Après une nuit bien trop courte, la sonnerie de mon réveil perce la brume de mon cerveau encore inconscient. Il est 9h et je n’ai pas vraiment le temps de continuer à rêvasser : dans une heure, je quitte Chiang Mai la douce.

Je m’extirpe de mon lit avec la célérité d’un invertébré faisant une crise d’hypoglycémie et commence à faire mon paquetage, tâche que les évènements nocturnes de la veille ont repoussé à ce matin. Heureusement, après bientôt 4 mois « on the road », c’est le genre de chose que je fais branché sur pilote automatique.

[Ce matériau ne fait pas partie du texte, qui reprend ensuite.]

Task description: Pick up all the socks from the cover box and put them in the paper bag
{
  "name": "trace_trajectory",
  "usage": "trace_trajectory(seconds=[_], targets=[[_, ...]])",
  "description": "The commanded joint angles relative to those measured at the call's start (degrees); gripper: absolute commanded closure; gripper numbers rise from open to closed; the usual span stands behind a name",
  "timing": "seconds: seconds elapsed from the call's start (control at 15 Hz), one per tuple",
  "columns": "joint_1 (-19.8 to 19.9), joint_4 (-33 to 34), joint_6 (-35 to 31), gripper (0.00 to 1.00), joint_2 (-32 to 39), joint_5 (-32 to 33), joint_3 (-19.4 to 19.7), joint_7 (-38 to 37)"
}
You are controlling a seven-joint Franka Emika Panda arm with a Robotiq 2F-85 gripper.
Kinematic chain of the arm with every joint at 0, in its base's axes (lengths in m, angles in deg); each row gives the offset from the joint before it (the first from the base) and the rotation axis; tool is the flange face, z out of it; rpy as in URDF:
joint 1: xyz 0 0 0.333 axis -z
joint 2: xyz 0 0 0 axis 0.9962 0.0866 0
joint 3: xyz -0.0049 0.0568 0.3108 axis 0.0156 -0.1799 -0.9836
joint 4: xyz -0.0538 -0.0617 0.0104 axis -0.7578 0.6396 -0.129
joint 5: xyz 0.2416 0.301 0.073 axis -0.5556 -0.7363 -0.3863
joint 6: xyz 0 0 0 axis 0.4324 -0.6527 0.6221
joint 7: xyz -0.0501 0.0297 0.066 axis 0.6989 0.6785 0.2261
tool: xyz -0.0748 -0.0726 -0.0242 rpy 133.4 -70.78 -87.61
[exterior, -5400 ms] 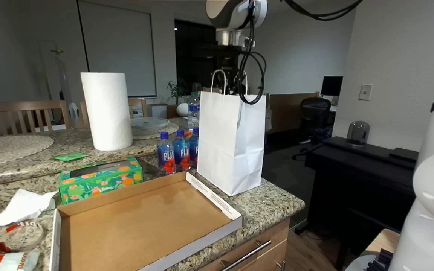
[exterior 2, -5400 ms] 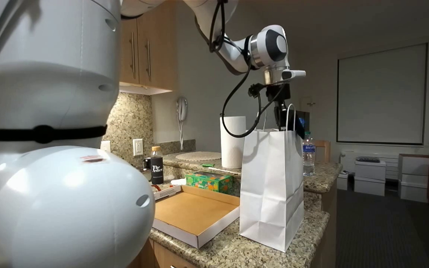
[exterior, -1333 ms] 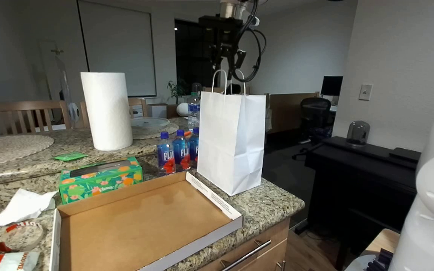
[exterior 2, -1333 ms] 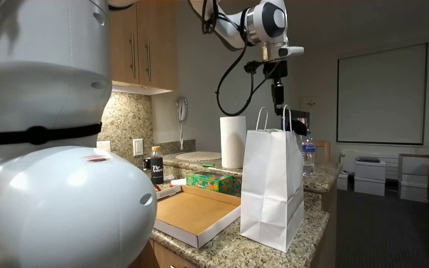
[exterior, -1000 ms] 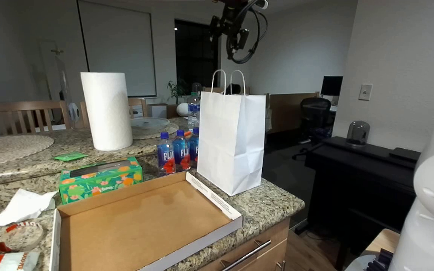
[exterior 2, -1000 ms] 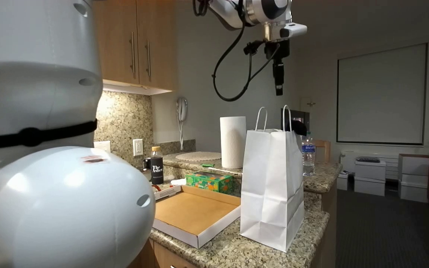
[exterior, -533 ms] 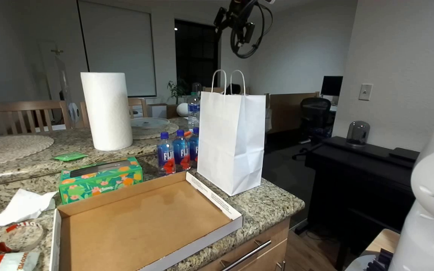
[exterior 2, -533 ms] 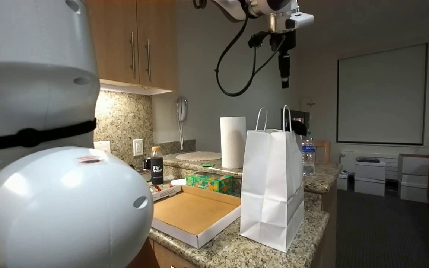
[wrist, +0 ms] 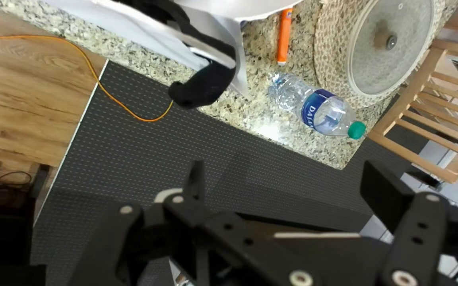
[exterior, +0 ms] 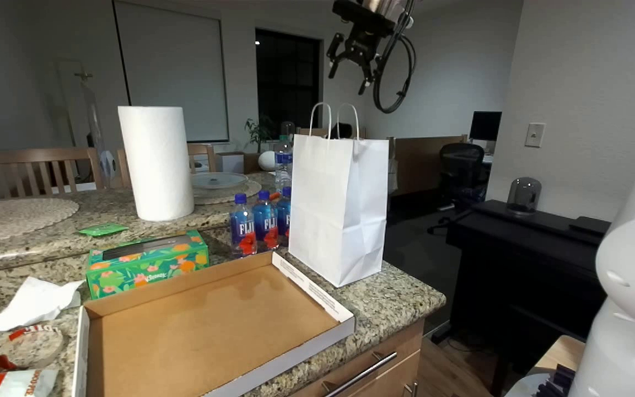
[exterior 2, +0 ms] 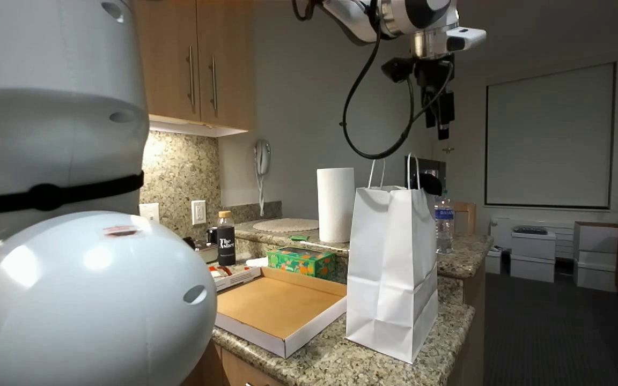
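The white paper bag (exterior: 339, 209) stands upright on the granite counter beside the cover box (exterior: 213, 325), a shallow lid whose brown floor shows no socks. A black sock (wrist: 207, 85) lies across the bag's far rim in the wrist view, its end hanging outside. That same black sock (exterior 2: 428, 184) shows at the rim in an exterior view. What lies deeper in the bag is hidden. My gripper (exterior: 348, 80) is up in the air beyond the bag, higher than its handles. Its jaws stand wide apart in the wrist view, with only dark carpet seen between the fingertips (wrist: 196, 174).
A clear bottle (wrist: 312, 105) with a green cap and an orange marker (wrist: 284, 37) lie near the bag in the wrist view. Several Fiji bottles (exterior: 243, 226), a tissue box (exterior: 146, 264) and a paper towel roll (exterior: 156, 165) stand along the counter.
About five seconds ago the gripper was down at the bag's mouth with the black material; it opened and rose, leaving the sock on the rim. Lately it has moved sideways beyond the bag and slightly lower.
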Motion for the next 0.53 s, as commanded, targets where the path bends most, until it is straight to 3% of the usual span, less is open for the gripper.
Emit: trace_trajectory(seconds=[0.0, 0.47], targets=[[0.83, -3.28, -4.24, 0.00, 1.10, -4.33, 0.59, 9.42], [2.65, -3.10, -2.80, 0.00, 7.69, -16.33, 1.96, 20.38]])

Vers 10h, je me retrouve dans un minibus en compagnie d’un équipage plutôt international, direction Chiang Khong (je sais, ça fait beaucoup de Chiang-QuelqueChose), poste frontière et dernière escale de mon séjour en Thaïlande. Pour opérer mon passage au Laos voisin, j’ai réservé un « package » complet de 3 jours / 2 nuits dont la partie la plus fun sera la descente en bateau d’une portion du mythique Mékong.

Chic chic chic.

Carte 1

Ecouteurs bien calés sur les oreilles, je me laisse bercer par la musique (le 1er à deviner ce que j’écoute gagne un fer à repasser) et malgré l’inconfort du van, je ne tarde pas à m’endormir. Mon sommeil est seulement interrompu par la visite « express » de Wat Rong Khun, un temple bouddhiste contemporain situé sur notre chemin, dans la ville de Chiang Rai. L’édifice sort franchement du lot et c’est plutôt rafraichissant !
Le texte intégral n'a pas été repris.